What you need to do: The copy you give must match the lines from the top of the data through the line containing "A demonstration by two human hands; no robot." exactly, and it must hold no pictures.

START Supplied information

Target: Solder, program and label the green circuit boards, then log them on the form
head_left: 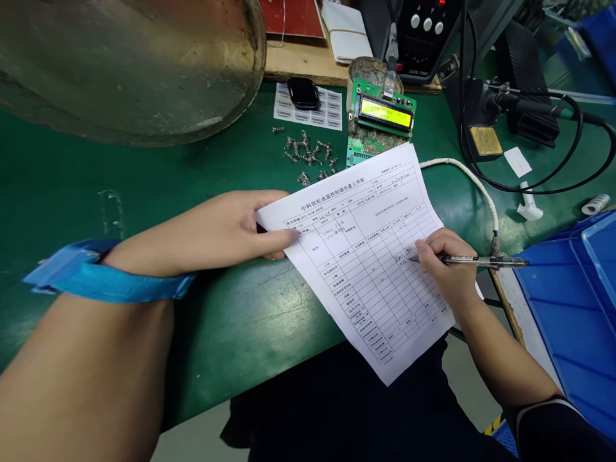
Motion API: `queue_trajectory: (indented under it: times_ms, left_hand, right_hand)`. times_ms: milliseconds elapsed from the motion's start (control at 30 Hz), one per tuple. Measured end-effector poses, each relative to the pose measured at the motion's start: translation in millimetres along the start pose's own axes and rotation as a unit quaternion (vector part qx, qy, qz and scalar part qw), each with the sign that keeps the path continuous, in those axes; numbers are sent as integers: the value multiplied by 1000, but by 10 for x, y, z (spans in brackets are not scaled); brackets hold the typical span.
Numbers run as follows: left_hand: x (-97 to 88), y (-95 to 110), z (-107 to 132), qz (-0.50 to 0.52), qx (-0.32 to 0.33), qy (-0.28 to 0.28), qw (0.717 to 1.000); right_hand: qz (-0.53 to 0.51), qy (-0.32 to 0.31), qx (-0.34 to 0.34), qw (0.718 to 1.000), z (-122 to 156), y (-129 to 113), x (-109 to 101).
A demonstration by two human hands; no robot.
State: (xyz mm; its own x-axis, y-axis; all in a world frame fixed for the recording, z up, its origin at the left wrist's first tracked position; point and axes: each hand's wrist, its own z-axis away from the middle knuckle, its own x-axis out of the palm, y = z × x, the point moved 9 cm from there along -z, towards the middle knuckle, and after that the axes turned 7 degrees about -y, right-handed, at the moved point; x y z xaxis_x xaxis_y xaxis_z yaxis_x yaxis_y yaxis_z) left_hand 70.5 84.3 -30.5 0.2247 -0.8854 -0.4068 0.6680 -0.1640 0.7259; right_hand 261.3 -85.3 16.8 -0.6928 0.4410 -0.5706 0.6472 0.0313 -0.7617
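Note:
A printed paper form [346,256] with a ruled table and some handwriting lies tilted over the green table's front edge. My left hand [245,228] grips its upper left edge, thumb on top and fingers beneath; a blue strap circles that wrist. In my right hand [445,263] is a clear-barrelled pen [486,261], its tip at handwritten marks in the right part of the table grid. That hand rests on the sheet. Just beyond the form's top edge stands a green circuit board with a lit display [385,117], partly covered by the paper.
Several small metal springs [308,151] lie behind the form, near a label sheet [308,115] with a black smartwatch-like object [303,93] on it. A soldering station [426,38] and cables stand at back right. A big round metal piece [144,64] fills the upper left; a blue bin [572,289] is right.

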Motion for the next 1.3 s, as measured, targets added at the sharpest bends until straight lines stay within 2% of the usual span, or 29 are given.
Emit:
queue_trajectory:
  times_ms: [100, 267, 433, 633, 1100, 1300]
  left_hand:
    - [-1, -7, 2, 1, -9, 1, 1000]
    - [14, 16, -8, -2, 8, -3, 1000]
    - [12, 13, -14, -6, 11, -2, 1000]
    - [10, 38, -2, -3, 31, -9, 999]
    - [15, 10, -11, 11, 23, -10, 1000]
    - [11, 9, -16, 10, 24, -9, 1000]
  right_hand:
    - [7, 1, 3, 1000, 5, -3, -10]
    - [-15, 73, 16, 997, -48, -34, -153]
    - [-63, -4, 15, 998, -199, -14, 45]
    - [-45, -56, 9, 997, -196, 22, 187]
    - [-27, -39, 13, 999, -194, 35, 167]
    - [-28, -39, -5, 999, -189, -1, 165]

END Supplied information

Completed task:
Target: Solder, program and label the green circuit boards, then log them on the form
head_left: 
Motion API: `queue_trajectory: (indented under it: times_ms, left_hand, right_hand)`. times_ms: milliseconds elapsed from the motion's start (control at 30 Hz), one per tuple. Measured end-effector poses, each relative to the pose measured at the motion's start: translation in millimetres along the start pose's own axes and rotation as a unit quaternion (vector part qx, qy, qz and scalar part qw), each with the sign that keeps the path continuous, in those axes; numbers are sent as integers: the value multiplied by 1000, but by 10 for x, y, z (spans in brackets are not scaled); brackets hold the typical span.
Numbers run as follows: left_hand: x (-97 to 88), y (-95 to 110), z (-107 to 132), qz (-0.50 to 0.52), qx (-0.32 to 0.33), qy (-0.28 to 0.28), qw (0.717 to 1.000); right_hand: qz (-0.53 to 0.51), qy (-0.32 to 0.31), qx (-0.34 to 0.34), qw (0.718 to 1.000), z (-122 to 156), y (-129 to 113), x (-109 to 101).
A demonstration by two human hands; no robot.

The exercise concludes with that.